The kpop industry is using them to make you feel like you do. The kpop industry wants you to believe - and wants it badly - that you, personally, not spending enough of your time and money on a 16 year old is the reason their dreams are crushed. They want you to be emotionally invested in these artists, their dreams, their desires, their wins, their fails. And they want you to feel a sense of duty to them, because ultimately the more you feel you have an obligation to a kpop star or group the harder you will work to make them successful (and the less hard the company has to work to do the same). Every ad you buy is an ad the company doesn't have to. Every time you blame the fanbase is a time the company gets off scot-free.
It's part of the parasocial nature of kpop. It's why you get fans who genuinely want the fanbase to apologize to the group when they don't win music shows or fan-voted awards. It's why you get fans literally emailing the company en masse over scheduling conflicts. It's why you get fans spending personal income on music video advertisements on youtube or in times square.
And it's not healthy. You are not responsible for a korean 14 year old girl who wants to be famous one day, regardless of how cute, talented, or charismatic she is. You are not responsible for a 17 year old korean boy who wants to be a songwriter and for god's sake you're not responsible for any 29 year old korean man.
But the belief that you are is why people stream and vote so hard and get so upset when it doesn't pan out. Why wasn't the group successful? Probably because their company didn't promote them well, didn't release music the gp wanted to hear, didn't have the funds to advertise more, or just wasn't a good fit with the industry. But according to twitter, it's you. And fans will go to any length to artificially inflate their groups so they look like they're gaining traction they aren't.
And you see this with groups like Loona. I love Loona. I want Loona to succeed more than almost any other group in the industry. But people are so desperate to inflate Loona's numbers artificially that Orbits get called out for botting and fake voting way more often than other fandoms. "Orbits are bad because they don't st-" if there were enough Orbits, enough of them would stream. If Loona was actually as popular as we all want it to be, that would reflect on the charts. Period.
And so some of us, while we like the artist's music, just don't want to buy into the whole weirdly parasocial implication that anyone other than the artist and the company is responsible for making the group successful, or that the group ought to somehow be beating Blackpink and BTS and Twice at music shows despite not even being 1/4th as popular. That's a normal way to look at music.
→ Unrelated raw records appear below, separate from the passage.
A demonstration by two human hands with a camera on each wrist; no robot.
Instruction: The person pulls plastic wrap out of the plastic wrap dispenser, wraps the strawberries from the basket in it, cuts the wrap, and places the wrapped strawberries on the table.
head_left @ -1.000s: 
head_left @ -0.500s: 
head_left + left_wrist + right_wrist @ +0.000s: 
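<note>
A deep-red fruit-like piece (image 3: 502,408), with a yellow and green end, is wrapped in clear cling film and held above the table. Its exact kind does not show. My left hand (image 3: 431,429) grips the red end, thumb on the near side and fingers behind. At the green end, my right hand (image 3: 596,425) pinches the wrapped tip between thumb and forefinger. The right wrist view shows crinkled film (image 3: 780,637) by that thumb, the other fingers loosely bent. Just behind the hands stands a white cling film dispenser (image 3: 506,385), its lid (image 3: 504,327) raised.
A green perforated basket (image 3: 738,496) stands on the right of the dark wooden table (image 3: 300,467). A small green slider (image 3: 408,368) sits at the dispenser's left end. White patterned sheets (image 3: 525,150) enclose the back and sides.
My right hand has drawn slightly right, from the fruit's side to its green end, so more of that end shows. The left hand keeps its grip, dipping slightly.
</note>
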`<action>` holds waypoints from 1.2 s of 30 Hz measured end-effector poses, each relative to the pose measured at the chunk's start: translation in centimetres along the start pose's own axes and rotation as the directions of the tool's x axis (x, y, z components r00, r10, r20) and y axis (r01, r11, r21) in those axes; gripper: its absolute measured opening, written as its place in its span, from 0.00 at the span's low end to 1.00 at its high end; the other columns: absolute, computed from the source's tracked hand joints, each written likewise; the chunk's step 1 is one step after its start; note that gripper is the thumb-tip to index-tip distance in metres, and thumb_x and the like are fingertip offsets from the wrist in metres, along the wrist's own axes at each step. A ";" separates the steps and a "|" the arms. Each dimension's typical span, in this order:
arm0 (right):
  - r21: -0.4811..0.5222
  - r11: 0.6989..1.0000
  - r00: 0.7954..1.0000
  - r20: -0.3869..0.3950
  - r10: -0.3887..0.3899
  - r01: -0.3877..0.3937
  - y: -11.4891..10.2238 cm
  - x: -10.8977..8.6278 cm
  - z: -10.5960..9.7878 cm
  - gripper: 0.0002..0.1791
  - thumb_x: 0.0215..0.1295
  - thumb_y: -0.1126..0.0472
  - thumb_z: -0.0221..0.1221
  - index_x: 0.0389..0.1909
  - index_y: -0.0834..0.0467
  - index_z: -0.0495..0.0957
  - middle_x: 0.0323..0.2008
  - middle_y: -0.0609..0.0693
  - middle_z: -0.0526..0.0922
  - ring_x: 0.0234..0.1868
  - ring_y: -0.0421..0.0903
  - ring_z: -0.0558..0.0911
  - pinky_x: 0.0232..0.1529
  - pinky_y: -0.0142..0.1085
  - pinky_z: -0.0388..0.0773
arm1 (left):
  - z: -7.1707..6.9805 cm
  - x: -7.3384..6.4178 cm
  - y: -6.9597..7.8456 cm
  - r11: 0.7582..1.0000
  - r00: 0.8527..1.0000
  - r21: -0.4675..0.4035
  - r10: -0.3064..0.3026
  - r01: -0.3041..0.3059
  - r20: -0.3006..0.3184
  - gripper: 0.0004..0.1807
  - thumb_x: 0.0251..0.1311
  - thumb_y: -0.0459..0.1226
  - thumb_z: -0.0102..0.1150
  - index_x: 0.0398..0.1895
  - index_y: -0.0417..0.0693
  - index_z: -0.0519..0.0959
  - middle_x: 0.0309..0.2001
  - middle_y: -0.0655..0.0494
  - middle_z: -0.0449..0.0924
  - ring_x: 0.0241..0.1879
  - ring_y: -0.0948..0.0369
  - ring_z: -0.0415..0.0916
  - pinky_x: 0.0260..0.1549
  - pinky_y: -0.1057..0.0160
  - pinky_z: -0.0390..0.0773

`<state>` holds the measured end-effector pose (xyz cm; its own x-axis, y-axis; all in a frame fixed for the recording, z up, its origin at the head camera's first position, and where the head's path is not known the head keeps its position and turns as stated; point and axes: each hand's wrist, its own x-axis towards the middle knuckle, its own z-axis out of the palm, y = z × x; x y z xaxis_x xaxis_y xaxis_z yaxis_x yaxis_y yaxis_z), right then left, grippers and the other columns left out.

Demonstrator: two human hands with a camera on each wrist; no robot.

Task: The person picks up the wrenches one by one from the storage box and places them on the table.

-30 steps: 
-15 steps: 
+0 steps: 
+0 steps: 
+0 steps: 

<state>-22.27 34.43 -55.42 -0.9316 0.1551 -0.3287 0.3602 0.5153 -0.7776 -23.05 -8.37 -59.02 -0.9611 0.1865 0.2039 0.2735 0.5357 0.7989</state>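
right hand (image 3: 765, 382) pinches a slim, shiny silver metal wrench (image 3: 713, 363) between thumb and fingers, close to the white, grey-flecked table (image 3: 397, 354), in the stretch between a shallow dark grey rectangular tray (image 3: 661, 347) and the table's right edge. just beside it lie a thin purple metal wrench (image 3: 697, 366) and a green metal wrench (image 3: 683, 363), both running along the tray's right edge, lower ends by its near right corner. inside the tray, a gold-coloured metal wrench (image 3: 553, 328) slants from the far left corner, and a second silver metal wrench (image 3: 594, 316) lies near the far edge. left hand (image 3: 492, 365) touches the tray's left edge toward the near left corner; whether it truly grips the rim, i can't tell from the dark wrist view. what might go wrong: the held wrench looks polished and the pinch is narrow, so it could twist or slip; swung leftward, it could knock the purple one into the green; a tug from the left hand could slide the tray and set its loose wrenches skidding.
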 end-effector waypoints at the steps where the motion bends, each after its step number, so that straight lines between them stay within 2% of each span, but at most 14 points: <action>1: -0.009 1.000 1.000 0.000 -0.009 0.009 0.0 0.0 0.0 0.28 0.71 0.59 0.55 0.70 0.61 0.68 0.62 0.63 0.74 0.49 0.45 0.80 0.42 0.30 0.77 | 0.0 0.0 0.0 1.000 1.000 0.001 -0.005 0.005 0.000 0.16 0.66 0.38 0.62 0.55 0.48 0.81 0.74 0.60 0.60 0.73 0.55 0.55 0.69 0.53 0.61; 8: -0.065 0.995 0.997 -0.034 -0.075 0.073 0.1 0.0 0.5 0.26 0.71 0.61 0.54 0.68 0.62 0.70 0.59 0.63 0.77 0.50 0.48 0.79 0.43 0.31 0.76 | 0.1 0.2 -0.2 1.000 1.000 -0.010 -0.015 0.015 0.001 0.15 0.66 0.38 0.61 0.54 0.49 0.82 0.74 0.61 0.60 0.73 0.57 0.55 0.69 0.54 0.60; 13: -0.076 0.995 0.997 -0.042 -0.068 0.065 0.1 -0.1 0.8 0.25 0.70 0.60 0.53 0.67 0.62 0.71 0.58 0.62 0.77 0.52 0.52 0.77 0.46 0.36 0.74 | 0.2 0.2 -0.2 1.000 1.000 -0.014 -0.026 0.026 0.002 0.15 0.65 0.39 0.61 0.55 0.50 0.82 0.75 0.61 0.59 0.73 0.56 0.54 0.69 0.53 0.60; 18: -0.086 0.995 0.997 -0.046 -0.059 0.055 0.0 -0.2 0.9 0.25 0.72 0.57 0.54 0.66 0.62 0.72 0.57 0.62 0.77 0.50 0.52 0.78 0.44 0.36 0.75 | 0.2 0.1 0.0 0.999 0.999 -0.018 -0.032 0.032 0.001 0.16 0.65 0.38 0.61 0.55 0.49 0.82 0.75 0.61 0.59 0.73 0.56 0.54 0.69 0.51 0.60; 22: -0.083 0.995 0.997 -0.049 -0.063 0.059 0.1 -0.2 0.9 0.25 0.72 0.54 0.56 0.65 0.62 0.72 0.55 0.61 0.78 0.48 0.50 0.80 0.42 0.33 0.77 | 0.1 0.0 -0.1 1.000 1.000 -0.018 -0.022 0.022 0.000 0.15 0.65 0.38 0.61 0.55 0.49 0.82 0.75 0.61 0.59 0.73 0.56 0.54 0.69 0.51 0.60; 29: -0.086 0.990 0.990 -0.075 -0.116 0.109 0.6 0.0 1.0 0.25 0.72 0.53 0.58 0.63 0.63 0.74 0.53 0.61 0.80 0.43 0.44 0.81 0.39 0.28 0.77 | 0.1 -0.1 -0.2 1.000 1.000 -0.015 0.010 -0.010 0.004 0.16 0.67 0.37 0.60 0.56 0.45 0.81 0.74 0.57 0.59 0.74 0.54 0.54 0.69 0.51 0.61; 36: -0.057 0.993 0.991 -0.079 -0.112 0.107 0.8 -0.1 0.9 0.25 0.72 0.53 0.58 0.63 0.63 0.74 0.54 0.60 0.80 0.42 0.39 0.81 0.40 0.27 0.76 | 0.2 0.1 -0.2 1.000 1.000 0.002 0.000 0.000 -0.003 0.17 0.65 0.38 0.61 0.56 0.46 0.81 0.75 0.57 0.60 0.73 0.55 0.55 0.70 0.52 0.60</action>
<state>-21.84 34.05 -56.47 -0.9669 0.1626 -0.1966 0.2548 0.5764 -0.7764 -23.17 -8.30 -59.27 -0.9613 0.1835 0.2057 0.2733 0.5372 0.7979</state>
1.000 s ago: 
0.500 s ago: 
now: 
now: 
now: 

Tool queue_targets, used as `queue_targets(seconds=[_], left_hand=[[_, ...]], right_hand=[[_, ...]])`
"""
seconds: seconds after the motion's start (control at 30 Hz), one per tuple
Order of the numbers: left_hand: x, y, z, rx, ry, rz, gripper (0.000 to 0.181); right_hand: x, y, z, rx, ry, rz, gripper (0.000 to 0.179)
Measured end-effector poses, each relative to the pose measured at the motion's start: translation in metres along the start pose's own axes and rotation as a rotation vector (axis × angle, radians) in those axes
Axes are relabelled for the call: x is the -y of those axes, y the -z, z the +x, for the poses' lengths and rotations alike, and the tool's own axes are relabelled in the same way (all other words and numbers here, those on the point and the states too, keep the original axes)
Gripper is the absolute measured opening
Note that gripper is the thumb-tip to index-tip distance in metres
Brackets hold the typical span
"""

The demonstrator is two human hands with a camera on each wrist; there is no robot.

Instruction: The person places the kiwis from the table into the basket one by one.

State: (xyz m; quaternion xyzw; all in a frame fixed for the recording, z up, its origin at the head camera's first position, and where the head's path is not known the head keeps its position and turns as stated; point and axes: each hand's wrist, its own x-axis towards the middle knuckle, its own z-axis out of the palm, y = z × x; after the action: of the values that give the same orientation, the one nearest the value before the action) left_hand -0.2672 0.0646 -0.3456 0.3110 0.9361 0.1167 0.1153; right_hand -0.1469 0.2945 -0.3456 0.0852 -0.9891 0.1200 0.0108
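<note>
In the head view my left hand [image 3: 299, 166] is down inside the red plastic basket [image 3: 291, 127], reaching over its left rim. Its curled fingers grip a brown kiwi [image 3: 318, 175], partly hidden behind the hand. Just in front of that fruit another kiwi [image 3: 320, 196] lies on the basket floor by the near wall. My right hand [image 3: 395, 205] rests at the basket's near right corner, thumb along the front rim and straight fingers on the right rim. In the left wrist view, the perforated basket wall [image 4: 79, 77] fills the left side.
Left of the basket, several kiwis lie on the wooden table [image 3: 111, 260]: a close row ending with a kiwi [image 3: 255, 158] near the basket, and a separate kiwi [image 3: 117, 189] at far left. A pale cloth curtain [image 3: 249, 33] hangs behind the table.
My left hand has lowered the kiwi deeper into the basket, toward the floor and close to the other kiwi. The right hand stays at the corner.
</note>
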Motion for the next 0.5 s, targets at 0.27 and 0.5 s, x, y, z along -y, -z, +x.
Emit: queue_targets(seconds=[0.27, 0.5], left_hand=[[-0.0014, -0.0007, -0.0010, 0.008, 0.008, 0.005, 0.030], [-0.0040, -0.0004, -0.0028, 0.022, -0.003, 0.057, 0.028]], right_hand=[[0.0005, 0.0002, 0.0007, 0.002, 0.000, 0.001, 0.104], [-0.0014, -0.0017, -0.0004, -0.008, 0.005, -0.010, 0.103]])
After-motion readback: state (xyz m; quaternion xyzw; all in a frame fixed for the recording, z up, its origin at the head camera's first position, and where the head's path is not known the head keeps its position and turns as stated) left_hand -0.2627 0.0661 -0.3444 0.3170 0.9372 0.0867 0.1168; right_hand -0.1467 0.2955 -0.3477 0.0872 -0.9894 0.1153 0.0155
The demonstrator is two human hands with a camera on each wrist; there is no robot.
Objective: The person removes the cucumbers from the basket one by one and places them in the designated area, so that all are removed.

In fact, the Kpop industry is probably one of the only industries in the world who considers "regularly keeping up with a group's releases, talking about them all the time, and going to shows if possible" to be "casual listening". And it would be fine if you guys would admit you vote and stream all the time out of an abundance of passion. Because you like it. Because you have nothing better to do, so why shouldn't you spend your time doing whatever you want? That's respectable. We all have niche hobbies. Make as many emails as you want. Use as many VPNs as you gotta to get to those Korean charts. It's idiosyncratic, but certainly within your rights.
But instead you mfs pretend it's a bare minimum requirement to even like the group at all, and it's fucking weird.